Consumer electronic systems commonly use infrared (IR) remote control to receive input from a user. In such systems, the user operates a remote control device, which transmits a modulated IR signal that carries data in accordance with a certain IR remote control protocol. The data may comprise commands for controlling the system and/or other information. The controlled system comprises an IR receiver, which extracts the data from the IR signal in order to carry out the desired commands.
Many different IR remote control protocols have been developed, and different manufacturers often use different protocols and different data rates for transmission. Common protocols include the RC-5 and RC-6 protocols (developed by Philips) and the NEC protocol (developed by Nippon Electric Corporation). These protocols are collectively referred to as Commercial Infrared (CIR) protocols.
Some systems and applications support more than a single IR protocol. For example, U.S. Pat. No. 5,917,631, whose disclosure is incorporated herein by reference, describes dual-protocol remote control methods and apparatus, which provide power-saving modes of operation and enable remote control of high data generating devices, such as a trackball. The patent describes a pulse position modulation protocol in which the position of a single pulse, such as an infrared pulse, is located in time in one of three or more locations. Dual-protocol remote control devices may be provided, wherein a first protocol is utilized in conjunction with a second protocol comprising the pulse position modulated system.
U.S. Patent Application Publication 2004/0153699, whose disclosure is incorporated herein by reference, describes a system and method for supporting two infrared signaling protocols in a single computing device. The computing device operates in a default signaling protocol, unless a priority signaling request is generated by an application program. Typically, the signaling protocols comprise an Infrared Data Association (IrDA) protocol and a CIR protocol, which are generally incompatible and may cause interference to one another. The disclosed methods ensure that the two protocols do not operate at the same time.
Embodiments of the present invention provide a receiver, including:
a single infrared (IR) sensor, which is coupled to sense an IR signal carrying data and to produce an electrical signal responsively to the IR signal; and
multiple receiver channels arranged to accept the electrical signal from the single IR sensor, each receiver channel configured to process the electrical signal in accordance with a different, respective IR remote control protocol so as to extract the data, and to output the extracted data to a host system.
In some embodiments, the host system has active and sleep operational states, and at least one of the receiver channels is arranged to issue a wake-up signal in order to switch the host system from the sleep operational state to the active operational state upon detecting that the electrical signal conforms to the respective IR remote control protocol. In a disclosed embodiment, at least two of the receiver channels are arranged to produce respective wake-up signals, and the receiver includes wake-up logic, which is arranged to process the wake-up signals, so as to issue a single composite wake-up signal to the host system. The wake-up logic may be arranged to output the composite wake-up signal to the host system over a single output pin.

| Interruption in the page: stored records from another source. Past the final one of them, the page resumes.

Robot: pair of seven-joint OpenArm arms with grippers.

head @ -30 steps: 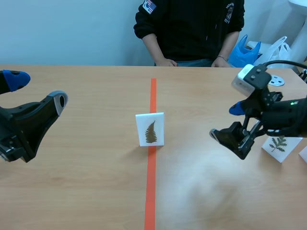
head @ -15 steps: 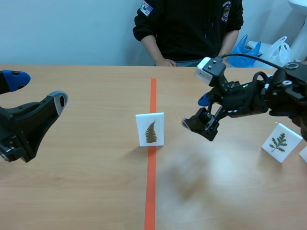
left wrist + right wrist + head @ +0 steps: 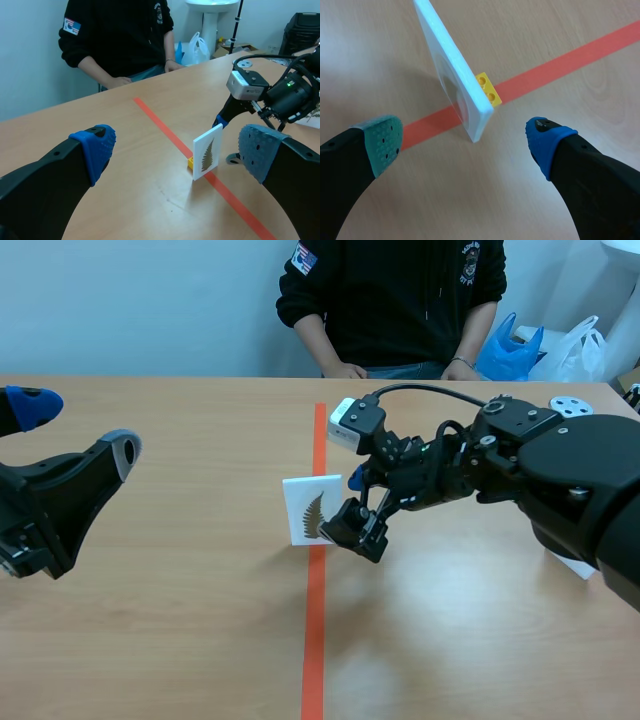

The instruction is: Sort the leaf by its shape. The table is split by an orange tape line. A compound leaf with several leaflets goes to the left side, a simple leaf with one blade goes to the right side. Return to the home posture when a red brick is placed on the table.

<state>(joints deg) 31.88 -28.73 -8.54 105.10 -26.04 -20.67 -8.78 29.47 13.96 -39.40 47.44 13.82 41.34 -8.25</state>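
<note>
A white card [image 3: 312, 508] printed with a fern-like leaf of several leaflets stands upright on the orange tape line [image 3: 315, 640], propped by a small yellow brick [image 3: 191, 161]. My right gripper [image 3: 352, 505] has come in from the right and is open at the card's right edge. In the right wrist view the card [image 3: 455, 70] and the brick [image 3: 487, 89] lie just ahead of the gap of the gripper [image 3: 465, 137], edge-on and untouched. My left gripper [image 3: 78, 428] hangs open at the far left, well away from the card [image 3: 207, 157].
A person [image 3: 395, 300] sits across the table with both hands at its far edge. Blue and white bags [image 3: 520, 345] lie behind on the right. Another leaf card [image 3: 312, 117] stands on the right side, mostly hidden by my right arm.
My right arm has swung left from the table's right side to the card on the tape line, gripper still open. The left arm and the card have not moved.
</note>
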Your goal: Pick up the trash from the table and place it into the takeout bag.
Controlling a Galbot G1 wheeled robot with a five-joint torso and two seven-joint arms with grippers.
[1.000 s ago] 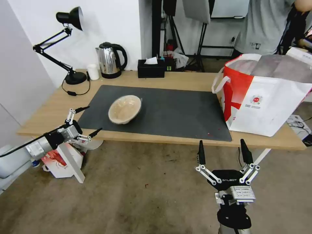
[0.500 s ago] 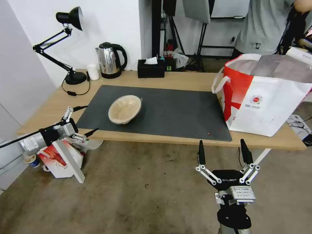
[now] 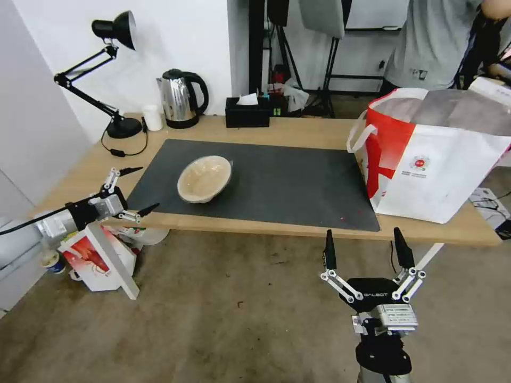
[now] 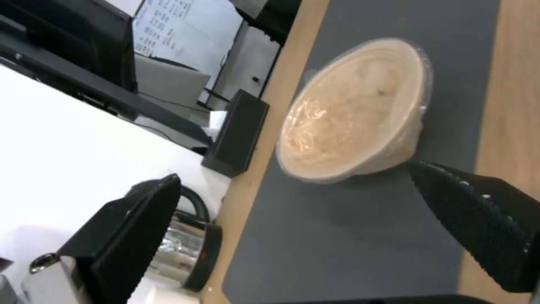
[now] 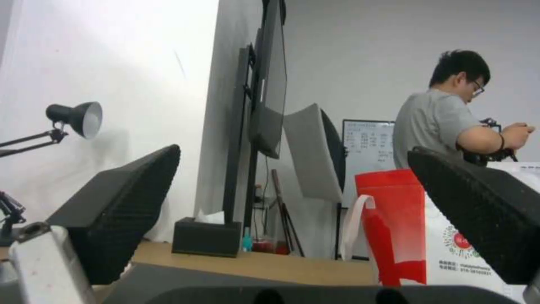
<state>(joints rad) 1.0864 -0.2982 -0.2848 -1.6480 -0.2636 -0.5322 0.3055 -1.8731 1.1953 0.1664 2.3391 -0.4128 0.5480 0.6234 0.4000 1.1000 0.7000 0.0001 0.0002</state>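
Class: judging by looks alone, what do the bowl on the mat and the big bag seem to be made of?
Bowl: probably matte tan paper or pulp, with a glossy, crinkled clear film over its top. Takeout bag: seemingly soft white-and-red fabric or plastic sheet, dull silver foil lining at the mouth.

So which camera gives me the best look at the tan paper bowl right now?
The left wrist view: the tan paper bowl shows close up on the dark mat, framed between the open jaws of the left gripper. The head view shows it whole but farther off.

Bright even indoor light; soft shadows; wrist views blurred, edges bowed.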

In another embodiment, at least one of the receiver channels includes a run-length port circuit, which is arranged to format the data carried by the electrical signal in a run-length format and to output the data in the run-length format to the host system. In yet another embodiment, the host system has active and sleep operational states, the run-length port circuit is disabled when the host system is in the sleep operational state, and the at least one of the receiver channels further includes a wake-up port circuit, which is arranged to monitor the electrical signal and, when detecting that the electrical signal conforms to the respective IR remote control protocol, to activate the run-length port circuit.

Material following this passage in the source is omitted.